School students protests are now taking place every day. As we go to press, we have heard of a protest in Manchester 5,000 strong. Send your reports and pictures to us.
On the morning of 7 March schools in Leicester walked out with everyone converging on the city centre. Around 1,000 walked out from maybe 10 schools around the county. About 500 made it to the city centre protests. The event was marred by heavy handed policing. The police declared the protest an "unlawful assembly" and tried to make the students disperse. At this point the police made an arrest.
Many went to the police station to protest. The police were again heavy handed, pushing school students and there have been reports of some being hit by police officers. By the end of the day there were 8 arrests.
Somewhere between 800 and 1000 school students from about a dozen Leicestershire schools and colleges took part in a protest on Friday, 7 March. The police were taken completely by surprise, and panicked, trying to use public order legislation like the Criminal Justice Act to force protestors to disperse.
Two pupils at Otley Prince Henry High School have been suspended for making speeches in favour of a walkout today. The students were told to go home after teachers learned of plans for the demonstration. One of the students, Sachin, 16, said he had simply spoken up in favour of protesting against the potential war. He said: "The majority of our school does not have democratic rights. They have no means to express themselves, and they don't have a voice in real terms. The only way we can, as minors, express ourselves is through demonstration." The school said the pupils were suspended because they had incited others to stage a walk-out, breaking health and safety rules and the school's behavioural policy. Send your messages of protest to the school: Otley Prince Henry's Grammar School, Farnley Lane, Otley,West Yorkshire, LS21 2BB
Edinburgh Castle was forced to close after an anti-war protest on Monday 17 March, with 40-50 people including school pupils, who organised the protest.
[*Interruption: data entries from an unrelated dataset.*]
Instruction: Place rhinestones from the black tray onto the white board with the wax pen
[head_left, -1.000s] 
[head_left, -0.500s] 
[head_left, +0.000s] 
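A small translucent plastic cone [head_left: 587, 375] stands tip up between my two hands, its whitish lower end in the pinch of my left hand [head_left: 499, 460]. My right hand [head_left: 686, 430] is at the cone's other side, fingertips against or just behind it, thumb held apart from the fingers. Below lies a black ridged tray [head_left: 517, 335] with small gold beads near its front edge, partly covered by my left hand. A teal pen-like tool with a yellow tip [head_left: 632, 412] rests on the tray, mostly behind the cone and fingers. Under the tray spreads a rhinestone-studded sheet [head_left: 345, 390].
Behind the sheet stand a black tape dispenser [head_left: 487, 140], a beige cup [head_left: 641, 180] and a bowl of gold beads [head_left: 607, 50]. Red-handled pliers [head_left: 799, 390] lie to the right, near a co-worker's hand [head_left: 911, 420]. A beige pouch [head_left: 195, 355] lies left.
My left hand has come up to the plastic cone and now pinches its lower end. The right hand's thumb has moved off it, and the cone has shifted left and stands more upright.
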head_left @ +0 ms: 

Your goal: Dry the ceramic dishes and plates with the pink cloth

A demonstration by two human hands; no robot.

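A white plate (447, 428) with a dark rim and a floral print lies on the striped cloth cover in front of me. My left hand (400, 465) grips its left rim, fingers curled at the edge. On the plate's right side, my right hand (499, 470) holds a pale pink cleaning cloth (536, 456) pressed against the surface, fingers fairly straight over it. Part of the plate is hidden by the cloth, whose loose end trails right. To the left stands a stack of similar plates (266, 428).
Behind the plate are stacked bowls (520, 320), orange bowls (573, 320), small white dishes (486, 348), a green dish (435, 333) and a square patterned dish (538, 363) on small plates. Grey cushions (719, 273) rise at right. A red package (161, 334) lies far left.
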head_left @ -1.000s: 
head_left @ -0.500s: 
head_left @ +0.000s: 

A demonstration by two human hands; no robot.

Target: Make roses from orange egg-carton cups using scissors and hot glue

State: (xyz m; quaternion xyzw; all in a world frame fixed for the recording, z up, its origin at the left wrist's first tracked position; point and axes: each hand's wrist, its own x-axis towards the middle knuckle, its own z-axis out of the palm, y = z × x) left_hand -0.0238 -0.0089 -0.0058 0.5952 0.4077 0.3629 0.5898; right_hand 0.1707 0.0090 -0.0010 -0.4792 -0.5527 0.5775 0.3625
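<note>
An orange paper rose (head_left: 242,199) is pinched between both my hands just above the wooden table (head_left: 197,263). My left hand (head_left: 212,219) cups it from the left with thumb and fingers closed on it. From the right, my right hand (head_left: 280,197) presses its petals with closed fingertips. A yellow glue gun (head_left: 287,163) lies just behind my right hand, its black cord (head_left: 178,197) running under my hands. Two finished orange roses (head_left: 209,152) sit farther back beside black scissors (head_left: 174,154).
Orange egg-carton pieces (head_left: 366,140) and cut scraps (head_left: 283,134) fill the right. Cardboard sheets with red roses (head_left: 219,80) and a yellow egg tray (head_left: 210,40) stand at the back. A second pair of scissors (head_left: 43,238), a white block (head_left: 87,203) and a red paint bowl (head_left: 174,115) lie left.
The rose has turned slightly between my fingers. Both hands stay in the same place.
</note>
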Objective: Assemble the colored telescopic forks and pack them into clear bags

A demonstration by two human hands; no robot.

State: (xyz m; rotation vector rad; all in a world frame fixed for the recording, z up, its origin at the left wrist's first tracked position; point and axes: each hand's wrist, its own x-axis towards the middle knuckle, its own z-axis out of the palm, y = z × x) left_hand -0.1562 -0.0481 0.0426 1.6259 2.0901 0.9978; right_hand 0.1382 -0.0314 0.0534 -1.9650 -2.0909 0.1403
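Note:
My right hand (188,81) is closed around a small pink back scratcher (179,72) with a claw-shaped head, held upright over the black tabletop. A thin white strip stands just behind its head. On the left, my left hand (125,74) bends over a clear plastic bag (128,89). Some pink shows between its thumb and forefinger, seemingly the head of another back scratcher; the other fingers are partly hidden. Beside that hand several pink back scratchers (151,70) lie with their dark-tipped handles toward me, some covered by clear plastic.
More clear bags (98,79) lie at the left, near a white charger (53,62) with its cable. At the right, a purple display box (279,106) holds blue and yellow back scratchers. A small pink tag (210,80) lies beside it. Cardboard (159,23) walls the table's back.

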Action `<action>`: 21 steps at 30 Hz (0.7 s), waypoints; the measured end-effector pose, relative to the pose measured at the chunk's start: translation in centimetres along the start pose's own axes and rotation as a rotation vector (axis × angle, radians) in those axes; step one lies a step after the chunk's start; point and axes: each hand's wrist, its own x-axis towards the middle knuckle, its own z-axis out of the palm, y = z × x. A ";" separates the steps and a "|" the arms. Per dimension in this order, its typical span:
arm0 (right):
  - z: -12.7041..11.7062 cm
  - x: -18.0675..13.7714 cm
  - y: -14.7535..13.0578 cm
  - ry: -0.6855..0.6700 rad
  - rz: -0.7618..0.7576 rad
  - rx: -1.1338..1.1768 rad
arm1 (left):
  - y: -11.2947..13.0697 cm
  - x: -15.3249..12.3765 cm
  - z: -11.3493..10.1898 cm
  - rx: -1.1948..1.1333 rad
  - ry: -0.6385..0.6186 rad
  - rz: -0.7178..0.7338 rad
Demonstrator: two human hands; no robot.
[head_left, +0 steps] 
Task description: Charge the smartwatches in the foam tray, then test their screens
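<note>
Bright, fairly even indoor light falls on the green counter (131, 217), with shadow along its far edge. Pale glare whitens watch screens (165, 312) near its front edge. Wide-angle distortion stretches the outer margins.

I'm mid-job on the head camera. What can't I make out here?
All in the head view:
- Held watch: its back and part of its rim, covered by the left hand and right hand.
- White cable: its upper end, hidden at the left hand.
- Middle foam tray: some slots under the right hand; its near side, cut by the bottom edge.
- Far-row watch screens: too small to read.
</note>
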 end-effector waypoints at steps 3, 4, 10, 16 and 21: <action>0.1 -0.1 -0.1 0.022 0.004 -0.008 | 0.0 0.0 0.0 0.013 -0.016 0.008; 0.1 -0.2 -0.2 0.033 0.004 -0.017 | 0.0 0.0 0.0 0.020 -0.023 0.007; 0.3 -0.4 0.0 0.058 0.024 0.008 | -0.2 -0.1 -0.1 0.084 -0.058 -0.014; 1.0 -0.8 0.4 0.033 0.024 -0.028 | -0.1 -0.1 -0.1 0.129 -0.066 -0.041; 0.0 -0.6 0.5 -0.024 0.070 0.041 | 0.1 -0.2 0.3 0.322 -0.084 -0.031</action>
This follows a protest in the previous week by around 35 pupils from Broughton High School in Edinburgh who walked out of classes to protest outside the First Minister's residence, Bute House. Teaching staff told pupils that they weren't allowed to leave the building if they were under 16, so some enterprising pupils set off the fire alarm and refused to go back inside.
We need to change the world
"Around 70 people made it out on 5 March, although some were kept in school because staff locked the gates. We marched down to Parliament and joined the protests there. We're now building for Day X. This student movement is massive and dynamic, but it should not end with this issue. In the past, young people have been at the forefront of movements that have had massive effects on society. The movement has the potential to change the world and I believe that it could stop the system from which wars develop: capitalism."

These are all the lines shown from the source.